=== Begin Enclosure ===

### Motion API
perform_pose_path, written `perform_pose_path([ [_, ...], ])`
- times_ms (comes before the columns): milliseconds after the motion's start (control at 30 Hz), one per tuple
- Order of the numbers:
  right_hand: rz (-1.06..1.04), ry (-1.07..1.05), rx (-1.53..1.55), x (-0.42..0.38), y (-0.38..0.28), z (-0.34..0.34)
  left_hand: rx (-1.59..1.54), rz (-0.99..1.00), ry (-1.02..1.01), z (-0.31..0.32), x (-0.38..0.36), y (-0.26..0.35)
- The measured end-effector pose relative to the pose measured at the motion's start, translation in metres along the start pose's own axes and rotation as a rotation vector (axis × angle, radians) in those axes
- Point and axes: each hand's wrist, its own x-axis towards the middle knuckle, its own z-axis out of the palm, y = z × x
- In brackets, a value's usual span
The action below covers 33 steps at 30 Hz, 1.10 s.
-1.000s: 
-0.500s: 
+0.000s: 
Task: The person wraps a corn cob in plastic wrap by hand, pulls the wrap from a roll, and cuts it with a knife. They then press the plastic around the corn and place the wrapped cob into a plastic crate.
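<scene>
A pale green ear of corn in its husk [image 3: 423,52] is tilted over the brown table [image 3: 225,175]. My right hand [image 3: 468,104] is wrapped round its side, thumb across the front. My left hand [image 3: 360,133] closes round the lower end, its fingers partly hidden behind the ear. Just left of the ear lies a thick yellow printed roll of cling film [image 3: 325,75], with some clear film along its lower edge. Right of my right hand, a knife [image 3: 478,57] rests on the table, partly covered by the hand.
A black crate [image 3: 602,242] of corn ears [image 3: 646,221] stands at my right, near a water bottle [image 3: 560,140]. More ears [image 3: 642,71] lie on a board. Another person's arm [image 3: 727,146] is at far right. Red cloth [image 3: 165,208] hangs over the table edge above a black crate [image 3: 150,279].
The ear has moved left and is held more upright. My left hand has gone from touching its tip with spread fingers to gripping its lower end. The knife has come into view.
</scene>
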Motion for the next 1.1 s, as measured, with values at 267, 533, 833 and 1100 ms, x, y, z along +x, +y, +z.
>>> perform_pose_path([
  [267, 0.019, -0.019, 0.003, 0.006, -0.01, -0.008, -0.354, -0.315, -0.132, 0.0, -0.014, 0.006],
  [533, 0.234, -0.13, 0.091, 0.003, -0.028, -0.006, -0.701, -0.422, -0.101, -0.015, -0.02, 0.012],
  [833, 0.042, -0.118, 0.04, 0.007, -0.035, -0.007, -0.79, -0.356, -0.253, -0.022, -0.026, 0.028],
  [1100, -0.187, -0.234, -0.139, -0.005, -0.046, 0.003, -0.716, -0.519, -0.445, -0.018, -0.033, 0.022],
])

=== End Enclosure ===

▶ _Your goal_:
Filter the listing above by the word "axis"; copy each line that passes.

▶ _Answer section_:
- The measured end-effector pose relative to the pose measured at the motion's start, translation in metres along the start pose's own axes and rotation as a rotation vector (axis × angle, radians) in those axes
- Point and axes: each hand's wrist, its own x-axis towards the middle knuckle, its own z-axis out of the palm, y = z × x

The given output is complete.